**Task brief**
Count up the lines below where the word "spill" shows up, and respond with the number alone.

**Excerpted records**

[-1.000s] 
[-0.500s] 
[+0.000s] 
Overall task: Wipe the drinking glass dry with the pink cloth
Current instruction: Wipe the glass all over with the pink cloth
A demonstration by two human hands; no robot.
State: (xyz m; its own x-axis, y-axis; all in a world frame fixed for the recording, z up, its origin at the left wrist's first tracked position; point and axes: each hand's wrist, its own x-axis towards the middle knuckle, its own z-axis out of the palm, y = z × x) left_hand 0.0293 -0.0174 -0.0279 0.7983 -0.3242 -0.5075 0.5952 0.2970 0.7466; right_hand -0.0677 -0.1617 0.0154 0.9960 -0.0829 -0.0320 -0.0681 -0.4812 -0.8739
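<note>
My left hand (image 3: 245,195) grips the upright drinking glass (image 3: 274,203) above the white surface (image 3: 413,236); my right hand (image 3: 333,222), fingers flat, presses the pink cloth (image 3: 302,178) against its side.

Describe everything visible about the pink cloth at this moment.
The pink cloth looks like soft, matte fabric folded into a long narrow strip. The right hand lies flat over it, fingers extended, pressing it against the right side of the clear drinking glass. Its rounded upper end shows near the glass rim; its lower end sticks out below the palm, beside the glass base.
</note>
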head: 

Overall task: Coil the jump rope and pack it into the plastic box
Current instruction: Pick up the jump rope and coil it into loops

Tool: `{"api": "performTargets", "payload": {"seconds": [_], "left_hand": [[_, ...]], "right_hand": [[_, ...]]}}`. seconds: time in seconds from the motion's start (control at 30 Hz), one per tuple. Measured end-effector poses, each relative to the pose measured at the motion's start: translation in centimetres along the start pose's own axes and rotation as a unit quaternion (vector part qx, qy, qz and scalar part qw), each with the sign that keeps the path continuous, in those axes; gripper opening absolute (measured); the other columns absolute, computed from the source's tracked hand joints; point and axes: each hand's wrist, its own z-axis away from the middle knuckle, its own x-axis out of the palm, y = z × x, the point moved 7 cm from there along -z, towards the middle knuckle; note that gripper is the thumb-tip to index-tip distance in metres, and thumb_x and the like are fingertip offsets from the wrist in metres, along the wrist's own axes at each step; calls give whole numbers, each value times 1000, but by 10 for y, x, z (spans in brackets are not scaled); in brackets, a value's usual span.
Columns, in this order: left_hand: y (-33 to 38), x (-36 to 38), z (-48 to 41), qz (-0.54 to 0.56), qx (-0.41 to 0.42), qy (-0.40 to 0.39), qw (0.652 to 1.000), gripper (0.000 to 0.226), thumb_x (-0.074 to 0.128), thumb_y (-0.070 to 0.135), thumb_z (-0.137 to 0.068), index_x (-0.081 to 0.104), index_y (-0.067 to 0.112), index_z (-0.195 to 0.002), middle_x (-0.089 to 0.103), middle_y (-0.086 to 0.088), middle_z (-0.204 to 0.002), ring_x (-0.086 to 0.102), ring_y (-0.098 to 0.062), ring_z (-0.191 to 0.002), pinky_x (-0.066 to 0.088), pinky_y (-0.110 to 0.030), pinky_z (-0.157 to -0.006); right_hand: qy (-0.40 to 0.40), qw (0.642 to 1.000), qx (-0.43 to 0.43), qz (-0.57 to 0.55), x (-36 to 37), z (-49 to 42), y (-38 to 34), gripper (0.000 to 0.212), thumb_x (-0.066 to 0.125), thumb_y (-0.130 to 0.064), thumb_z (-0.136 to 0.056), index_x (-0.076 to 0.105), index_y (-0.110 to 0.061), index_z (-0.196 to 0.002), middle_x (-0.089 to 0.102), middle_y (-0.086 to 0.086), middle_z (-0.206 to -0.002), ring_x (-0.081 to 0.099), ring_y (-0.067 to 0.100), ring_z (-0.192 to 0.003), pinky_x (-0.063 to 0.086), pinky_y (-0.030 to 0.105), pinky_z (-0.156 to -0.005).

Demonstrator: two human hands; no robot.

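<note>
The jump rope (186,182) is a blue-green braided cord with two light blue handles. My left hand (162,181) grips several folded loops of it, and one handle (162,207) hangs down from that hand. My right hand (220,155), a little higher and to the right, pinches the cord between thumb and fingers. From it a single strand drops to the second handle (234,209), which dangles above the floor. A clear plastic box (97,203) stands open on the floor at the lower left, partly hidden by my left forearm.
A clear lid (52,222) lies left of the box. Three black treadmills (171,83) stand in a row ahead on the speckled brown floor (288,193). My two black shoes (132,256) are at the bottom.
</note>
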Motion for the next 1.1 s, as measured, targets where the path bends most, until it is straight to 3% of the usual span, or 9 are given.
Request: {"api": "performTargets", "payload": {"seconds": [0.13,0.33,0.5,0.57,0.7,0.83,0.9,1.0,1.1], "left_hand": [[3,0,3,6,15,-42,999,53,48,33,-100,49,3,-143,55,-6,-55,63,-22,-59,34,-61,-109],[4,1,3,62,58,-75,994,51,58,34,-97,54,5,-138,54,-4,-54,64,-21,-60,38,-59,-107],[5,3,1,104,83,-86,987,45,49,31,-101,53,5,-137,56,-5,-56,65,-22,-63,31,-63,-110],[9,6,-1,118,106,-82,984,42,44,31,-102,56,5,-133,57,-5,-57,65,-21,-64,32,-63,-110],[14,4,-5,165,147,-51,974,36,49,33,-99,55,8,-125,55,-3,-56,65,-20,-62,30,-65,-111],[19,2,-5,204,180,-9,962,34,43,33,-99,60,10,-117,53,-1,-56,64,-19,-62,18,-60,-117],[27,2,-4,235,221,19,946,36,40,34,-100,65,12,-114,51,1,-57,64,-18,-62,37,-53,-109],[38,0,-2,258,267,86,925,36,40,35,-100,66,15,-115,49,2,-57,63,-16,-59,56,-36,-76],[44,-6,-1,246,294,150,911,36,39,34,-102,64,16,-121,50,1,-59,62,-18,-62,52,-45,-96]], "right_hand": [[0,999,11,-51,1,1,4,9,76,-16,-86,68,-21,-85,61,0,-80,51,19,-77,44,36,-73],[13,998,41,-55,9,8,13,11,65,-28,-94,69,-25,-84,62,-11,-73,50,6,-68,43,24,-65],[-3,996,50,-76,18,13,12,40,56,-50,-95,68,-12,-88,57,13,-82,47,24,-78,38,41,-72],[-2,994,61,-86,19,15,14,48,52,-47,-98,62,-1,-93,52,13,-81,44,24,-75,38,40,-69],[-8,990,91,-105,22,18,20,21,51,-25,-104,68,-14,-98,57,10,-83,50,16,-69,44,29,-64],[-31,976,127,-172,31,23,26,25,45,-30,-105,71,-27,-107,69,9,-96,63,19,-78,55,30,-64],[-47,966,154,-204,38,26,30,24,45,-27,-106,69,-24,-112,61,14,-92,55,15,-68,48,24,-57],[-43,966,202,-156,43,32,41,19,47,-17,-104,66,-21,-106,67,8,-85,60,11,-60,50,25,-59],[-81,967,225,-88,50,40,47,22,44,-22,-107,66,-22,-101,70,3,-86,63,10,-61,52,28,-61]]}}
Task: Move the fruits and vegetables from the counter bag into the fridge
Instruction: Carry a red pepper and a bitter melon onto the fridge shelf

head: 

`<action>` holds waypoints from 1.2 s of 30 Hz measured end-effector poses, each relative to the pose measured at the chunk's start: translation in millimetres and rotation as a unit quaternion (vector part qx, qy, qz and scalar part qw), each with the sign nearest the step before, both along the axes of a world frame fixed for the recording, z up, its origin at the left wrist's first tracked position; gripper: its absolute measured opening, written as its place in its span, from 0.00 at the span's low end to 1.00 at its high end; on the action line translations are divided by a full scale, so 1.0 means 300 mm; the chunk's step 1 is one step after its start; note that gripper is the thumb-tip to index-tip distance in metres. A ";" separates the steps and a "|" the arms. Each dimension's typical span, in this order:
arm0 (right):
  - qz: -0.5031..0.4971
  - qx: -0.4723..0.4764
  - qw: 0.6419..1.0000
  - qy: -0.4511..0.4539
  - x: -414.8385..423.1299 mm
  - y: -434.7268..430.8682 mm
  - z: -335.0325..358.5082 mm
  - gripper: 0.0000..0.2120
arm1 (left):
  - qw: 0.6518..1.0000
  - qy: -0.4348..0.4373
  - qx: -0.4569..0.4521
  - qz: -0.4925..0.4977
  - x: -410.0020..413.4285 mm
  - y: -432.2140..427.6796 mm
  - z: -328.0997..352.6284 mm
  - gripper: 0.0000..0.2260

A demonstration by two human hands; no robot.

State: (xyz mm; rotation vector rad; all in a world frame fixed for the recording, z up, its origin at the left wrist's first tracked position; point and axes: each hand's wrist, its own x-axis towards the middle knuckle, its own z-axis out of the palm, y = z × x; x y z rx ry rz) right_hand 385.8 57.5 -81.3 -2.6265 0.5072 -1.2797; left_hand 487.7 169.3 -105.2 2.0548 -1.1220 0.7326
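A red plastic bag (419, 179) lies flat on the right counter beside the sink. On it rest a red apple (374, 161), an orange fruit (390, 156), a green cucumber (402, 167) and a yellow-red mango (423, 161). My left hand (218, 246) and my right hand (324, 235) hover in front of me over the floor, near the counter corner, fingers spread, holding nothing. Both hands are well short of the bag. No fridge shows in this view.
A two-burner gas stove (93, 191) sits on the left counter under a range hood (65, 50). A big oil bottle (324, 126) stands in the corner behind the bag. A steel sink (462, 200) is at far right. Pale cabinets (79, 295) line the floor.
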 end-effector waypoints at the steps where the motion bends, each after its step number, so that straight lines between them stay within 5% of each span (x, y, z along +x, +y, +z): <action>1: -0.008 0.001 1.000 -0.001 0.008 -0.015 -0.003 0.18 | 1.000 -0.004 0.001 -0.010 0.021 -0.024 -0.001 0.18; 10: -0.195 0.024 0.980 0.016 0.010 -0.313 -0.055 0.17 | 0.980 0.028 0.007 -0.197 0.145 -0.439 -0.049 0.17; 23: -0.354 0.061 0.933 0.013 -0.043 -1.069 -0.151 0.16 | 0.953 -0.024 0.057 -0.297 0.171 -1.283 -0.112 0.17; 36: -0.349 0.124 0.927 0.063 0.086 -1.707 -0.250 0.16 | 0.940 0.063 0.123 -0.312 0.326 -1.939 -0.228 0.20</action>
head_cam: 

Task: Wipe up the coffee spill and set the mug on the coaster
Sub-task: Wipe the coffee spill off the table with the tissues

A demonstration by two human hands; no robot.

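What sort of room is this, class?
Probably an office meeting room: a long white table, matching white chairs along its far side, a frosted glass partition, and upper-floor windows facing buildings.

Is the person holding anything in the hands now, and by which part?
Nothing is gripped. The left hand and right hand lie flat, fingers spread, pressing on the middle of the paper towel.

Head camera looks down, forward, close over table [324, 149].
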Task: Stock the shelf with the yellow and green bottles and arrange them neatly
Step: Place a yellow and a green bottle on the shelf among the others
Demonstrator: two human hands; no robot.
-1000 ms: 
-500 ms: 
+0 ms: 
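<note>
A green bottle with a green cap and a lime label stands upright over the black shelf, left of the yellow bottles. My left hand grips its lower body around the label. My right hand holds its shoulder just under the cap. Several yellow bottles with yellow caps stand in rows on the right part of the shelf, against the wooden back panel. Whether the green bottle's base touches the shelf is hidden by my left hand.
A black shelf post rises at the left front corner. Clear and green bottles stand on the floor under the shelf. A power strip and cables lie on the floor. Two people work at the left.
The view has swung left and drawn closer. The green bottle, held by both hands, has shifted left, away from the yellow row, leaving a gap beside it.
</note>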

**Exercise response**
2